START Exercise inputs

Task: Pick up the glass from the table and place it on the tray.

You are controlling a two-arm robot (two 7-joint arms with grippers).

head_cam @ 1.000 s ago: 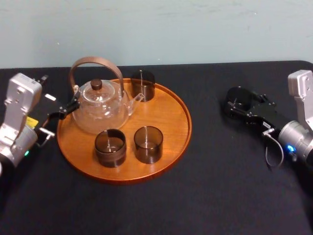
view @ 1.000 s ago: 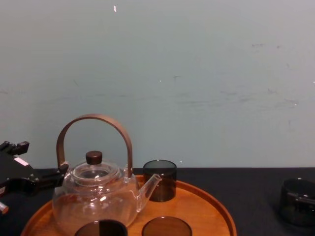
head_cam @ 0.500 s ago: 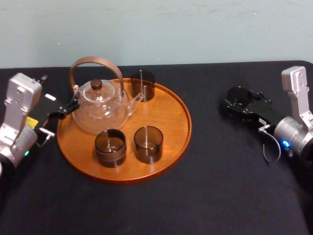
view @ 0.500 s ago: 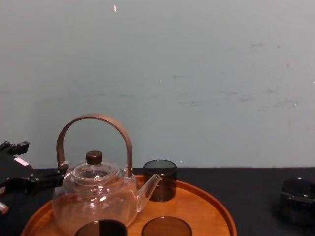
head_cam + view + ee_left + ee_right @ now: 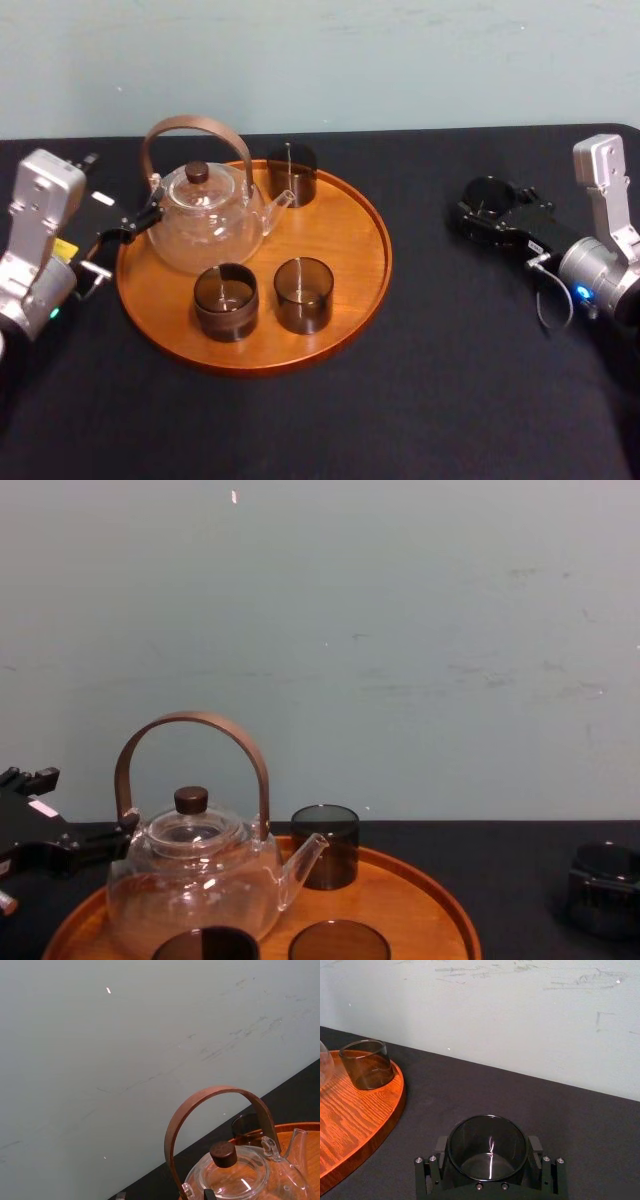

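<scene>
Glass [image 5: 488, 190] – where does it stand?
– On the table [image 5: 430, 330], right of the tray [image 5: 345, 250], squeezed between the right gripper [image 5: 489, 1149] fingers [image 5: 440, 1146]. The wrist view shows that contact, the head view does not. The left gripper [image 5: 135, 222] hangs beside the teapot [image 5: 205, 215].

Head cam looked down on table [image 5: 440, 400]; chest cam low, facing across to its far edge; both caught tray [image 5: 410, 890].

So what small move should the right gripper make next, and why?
Probably lift straight up: the right gripper seems closed on the glass, which stands on the table, apart from the tray. The left gripper sits beside the tray.
</scene>
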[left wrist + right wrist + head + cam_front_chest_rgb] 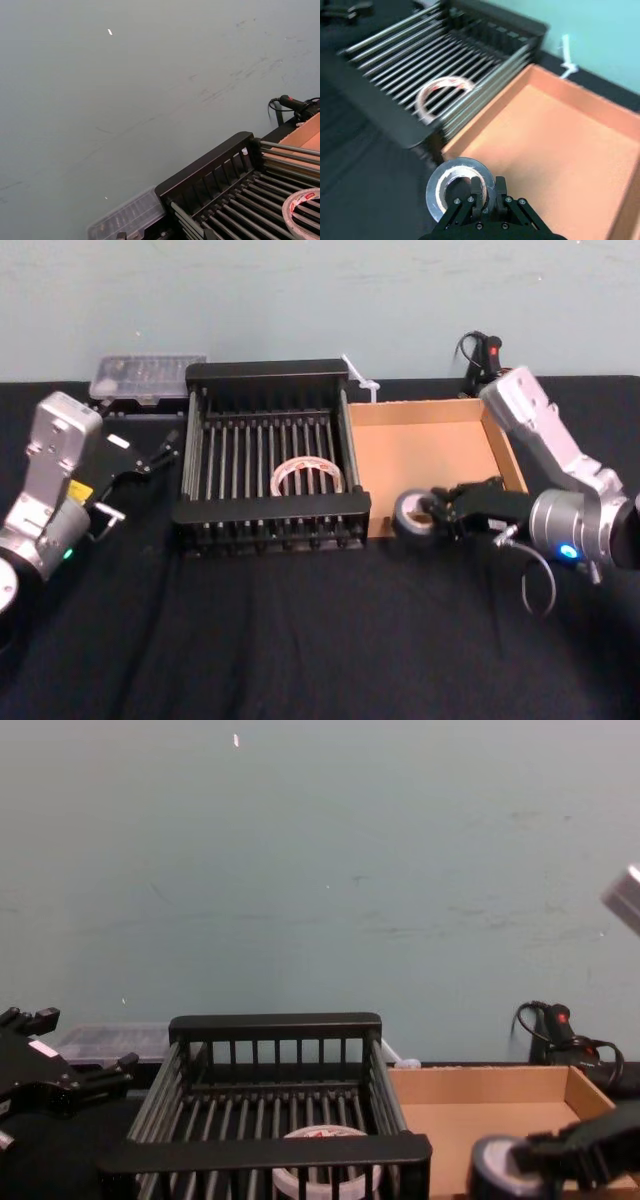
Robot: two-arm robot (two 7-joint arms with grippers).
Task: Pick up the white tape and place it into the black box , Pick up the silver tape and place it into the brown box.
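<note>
Two rolls and two boxes sit on my black table (300, 640). The white tape (307, 477) lies flat on the bars inside the black box (270, 508), near the front wall and a little to the right of the middle. The brown box (430, 455) stands just beside the black box, on its right, and their sides look like they touch.

My right gripper (432, 510) reaches in from the right, at the near left corner of the brown box. It is pinched tight on the silver tape (411, 515). In the right wrist view one finger (479, 192) is inside the hole of the roll and the other is outside, so they squeeze the wall of the roll between them. The roll stands on its edge, with its hole facing to the side. I cannot tell if it touches the box wall or the table.

My left gripper (160, 452) waits to the left of the black box, close to its side but not touching. Its fingers are spread apart and hold nothing. A clear plastic case (145, 375) lies behind it, at the back of the table
</note>
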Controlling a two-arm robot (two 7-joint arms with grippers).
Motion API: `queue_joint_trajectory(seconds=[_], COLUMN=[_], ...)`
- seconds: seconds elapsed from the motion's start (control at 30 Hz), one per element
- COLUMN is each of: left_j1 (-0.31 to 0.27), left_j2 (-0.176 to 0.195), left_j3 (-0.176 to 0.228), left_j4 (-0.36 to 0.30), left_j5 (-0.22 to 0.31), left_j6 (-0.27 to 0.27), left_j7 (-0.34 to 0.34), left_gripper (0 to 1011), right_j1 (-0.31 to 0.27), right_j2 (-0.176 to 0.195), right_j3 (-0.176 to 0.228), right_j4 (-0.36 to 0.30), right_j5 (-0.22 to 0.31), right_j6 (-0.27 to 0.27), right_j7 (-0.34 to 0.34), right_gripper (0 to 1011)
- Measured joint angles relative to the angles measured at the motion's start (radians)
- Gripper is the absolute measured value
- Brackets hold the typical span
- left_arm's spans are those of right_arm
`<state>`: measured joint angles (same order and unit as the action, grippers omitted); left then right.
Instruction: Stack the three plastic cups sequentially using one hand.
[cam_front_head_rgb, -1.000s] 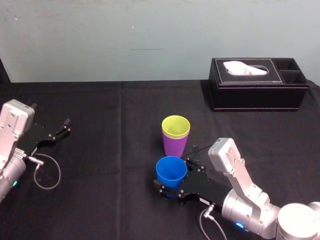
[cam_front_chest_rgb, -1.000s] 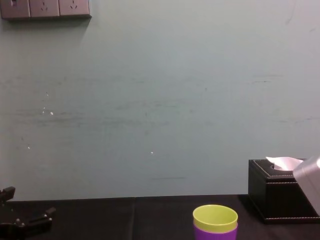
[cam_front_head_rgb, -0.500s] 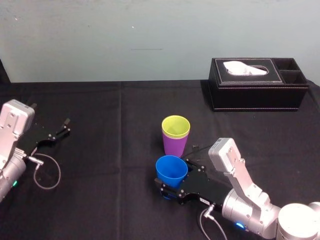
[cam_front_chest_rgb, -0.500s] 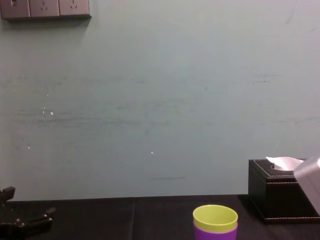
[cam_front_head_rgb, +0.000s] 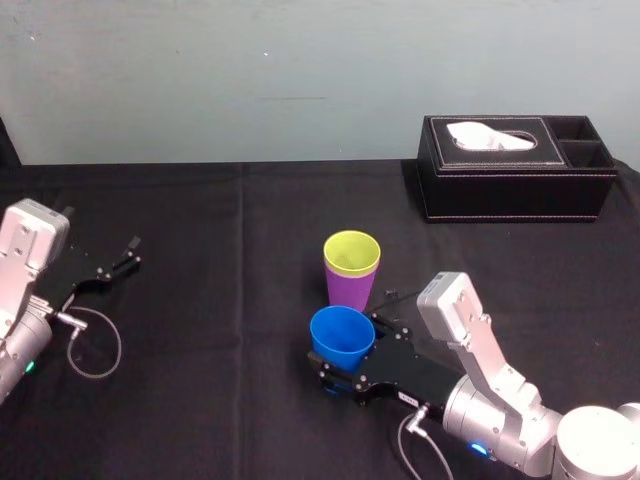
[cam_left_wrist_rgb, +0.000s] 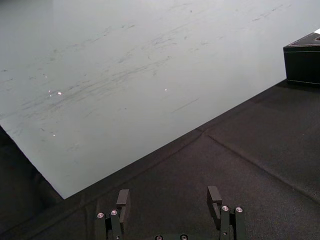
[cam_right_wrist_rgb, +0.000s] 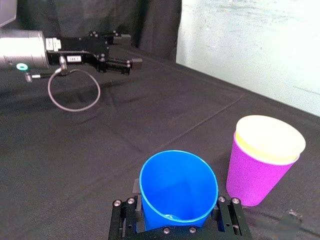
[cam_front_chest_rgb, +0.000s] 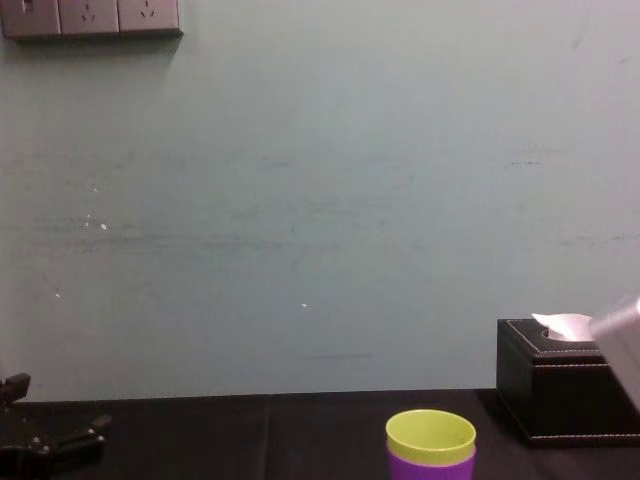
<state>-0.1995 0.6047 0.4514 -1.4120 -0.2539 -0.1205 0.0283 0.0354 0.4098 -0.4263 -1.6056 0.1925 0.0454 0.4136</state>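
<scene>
My right claw: low over the black table, near its middle and close to me, pinching the blue cup between its two flat fingers, one on each side of the cup wall.
Blue cup: mouth up and leaning a little in my grip; whether its base touches the cloth I cannot tell.
Yellow-green cup: nested inside the purple cup, only its rim band standing above the purple one.
Purple cup: upright on the table, just behind my right claw and just beside the blue cup.
My left claw: parked far out on the left of the table, fingers spread with nothing between them.
Head view adds: the whole layout, with the black tissue box at the back right, well apart from the cups, and a loop of cable beside my left arm.
Right wrist view adds: a look into the blue cup, and a narrow gap of dark cloth between it and the purple cup; my left claw lies far off across the table.
Left wrist view adds: the spread fingers from behind, bare cloth ahead of them, and a corner of the tissue box by the wall.
Chest view adds: the nested pair from the side, low at the frame's bottom edge, and wall sockets high on the left.
</scene>
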Motion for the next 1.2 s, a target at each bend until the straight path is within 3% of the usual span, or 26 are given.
queue_joint_trajectory(seconds=[0.33, 0.67, 0.97, 1.2], left_j1=[0.000, 0.000, 0.000, 0.000], left_j2=[0.000, 0.000, 0.000, 0.000], left_j3=[0.000, 0.000, 0.000, 0.000], left_j4=[0.000, 0.000, 0.000, 0.000], left_j5=[0.000, 0.000, 0.000, 0.000], left_j6=[0.000, 0.000, 0.000, 0.000], left_j7=[0.000, 0.000, 0.000, 0.000], left_gripper=[1010, 1010, 1010, 1010], right_j1=[-0.043, -0.044, 0.001, 0.053], right_j2=[0.012, 0.024, 0.010, -0.012], right_j3=[0.034, 0.068, 0.087, 0.095], right_j4=[-0.121, -0.235, -0.249, -0.223], right_j5=[0.017, 0.018, 0.013, 0.010], right_j6=[0.045, 0.135, 0.179, 0.208], right_j7=[-0.033, -0.067, -0.087, -0.097], right_gripper=[741, 741, 741, 739])
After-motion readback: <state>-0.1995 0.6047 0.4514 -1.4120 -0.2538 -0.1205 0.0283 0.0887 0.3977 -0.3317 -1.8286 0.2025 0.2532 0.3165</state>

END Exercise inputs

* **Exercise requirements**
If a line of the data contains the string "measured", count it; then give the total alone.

* **Final answer**
3